======== DATASET CONTENT ========

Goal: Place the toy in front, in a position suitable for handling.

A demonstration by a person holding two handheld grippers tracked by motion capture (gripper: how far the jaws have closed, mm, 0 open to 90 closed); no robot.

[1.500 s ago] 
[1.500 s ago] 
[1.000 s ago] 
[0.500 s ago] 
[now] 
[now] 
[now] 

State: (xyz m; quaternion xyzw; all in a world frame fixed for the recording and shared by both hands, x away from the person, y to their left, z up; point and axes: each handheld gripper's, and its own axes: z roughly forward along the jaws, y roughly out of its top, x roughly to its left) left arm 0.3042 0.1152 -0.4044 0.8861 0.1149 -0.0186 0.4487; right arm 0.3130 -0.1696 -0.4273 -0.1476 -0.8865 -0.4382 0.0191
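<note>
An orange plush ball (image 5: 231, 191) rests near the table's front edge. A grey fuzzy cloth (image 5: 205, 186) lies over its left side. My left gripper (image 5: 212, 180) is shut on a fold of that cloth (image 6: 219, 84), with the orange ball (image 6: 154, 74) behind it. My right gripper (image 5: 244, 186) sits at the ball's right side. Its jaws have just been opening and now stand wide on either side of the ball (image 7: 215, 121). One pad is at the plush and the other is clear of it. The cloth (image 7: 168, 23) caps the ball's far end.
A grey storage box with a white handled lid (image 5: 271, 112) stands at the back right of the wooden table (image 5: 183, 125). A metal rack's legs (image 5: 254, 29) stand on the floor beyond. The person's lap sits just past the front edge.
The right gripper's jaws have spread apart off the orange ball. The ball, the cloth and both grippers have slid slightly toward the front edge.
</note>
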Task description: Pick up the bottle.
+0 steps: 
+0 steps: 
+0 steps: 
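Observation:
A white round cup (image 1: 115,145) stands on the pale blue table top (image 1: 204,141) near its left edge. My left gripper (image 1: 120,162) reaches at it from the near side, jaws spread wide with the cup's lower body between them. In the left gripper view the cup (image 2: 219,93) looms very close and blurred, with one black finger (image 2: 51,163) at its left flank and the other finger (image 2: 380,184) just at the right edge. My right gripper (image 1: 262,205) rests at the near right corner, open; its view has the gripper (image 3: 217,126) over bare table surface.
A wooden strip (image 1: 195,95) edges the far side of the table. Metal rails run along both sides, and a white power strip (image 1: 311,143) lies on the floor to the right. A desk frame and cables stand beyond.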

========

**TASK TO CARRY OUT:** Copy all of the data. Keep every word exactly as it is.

**COMPLETED EXERCISE:**
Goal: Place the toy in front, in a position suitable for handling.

A demonstration by a person holding two handheld grippers tracked by motion capture (gripper: how far the jaws have closed, mm, 0 open to 90 closed); no robot.

[1.500 s ago] 
[1.500 s ago] 
[1.000 s ago] 
[0.500 s ago] 
[now] 
[now] 
[now] 

State: (xyz m; quaternion xyzw; all in a world frame fixed for the recording and shared by both hands, x away from the person, y to their left, z up; point and axes: each handheld gripper's, and its own axes: z roughly forward along the jaws, y roughly out of its top, x roughly to its left) left arm 0.3042 0.1152 -0.4044 0.8861 0.1149 -0.0186 0.4487; right arm 0.3130 -0.1696 -0.4273 -0.1476 -0.8865 -0.4382 0.0191
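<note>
An orange plush ball (image 5: 231, 191) rests near the table's front edge. A grey fuzzy cloth (image 5: 205, 186) lies over its left side. My left gripper (image 5: 212, 180) is shut on a fold of that cloth (image 6: 219, 84), with the orange ball (image 6: 154, 74) behind it. My right gripper (image 5: 244, 186) sits at the ball's right side. Its jaws have just been opening and now stand wide on either side of the ball (image 7: 215, 121). One pad is at the plush and the other is clear of it. The cloth (image 7: 168, 23) caps the ball's far end.
A grey storage box with a white handled lid (image 5: 271, 112) stands at the back right of the wooden table (image 5: 183, 125). A metal rack's legs (image 5: 254, 29) stand on the floor beyond. The person's lap sits just past the front edge.
The right gripper's jaws have spread apart off the orange ball. The ball, the cloth and both grippers have slid slightly toward the front edge.
</note>
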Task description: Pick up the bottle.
+0 steps: 
+0 steps: 
+0 steps: 
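Observation:
A white round cup (image 1: 115,145) stands on the pale blue table top (image 1: 204,141) near its left edge. My left gripper (image 1: 120,162) reaches at it from the near side, jaws spread wide with the cup's lower body between them. In the left gripper view the cup (image 2: 219,93) looms very close and blurred, with one black finger (image 2: 51,163) at its left flank and the other finger (image 2: 380,184) just at the right edge. My right gripper (image 1: 262,205) rests at the near right corner, open; its view has the gripper (image 3: 217,126) over bare table surface.
A wooden strip (image 1: 195,95) edges the far side of the table. Metal rails run along both sides, and a white power strip (image 1: 311,143) lies on the floor to the right. A desk frame and cables stand beyond.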

Nothing further remains to be added to the answer.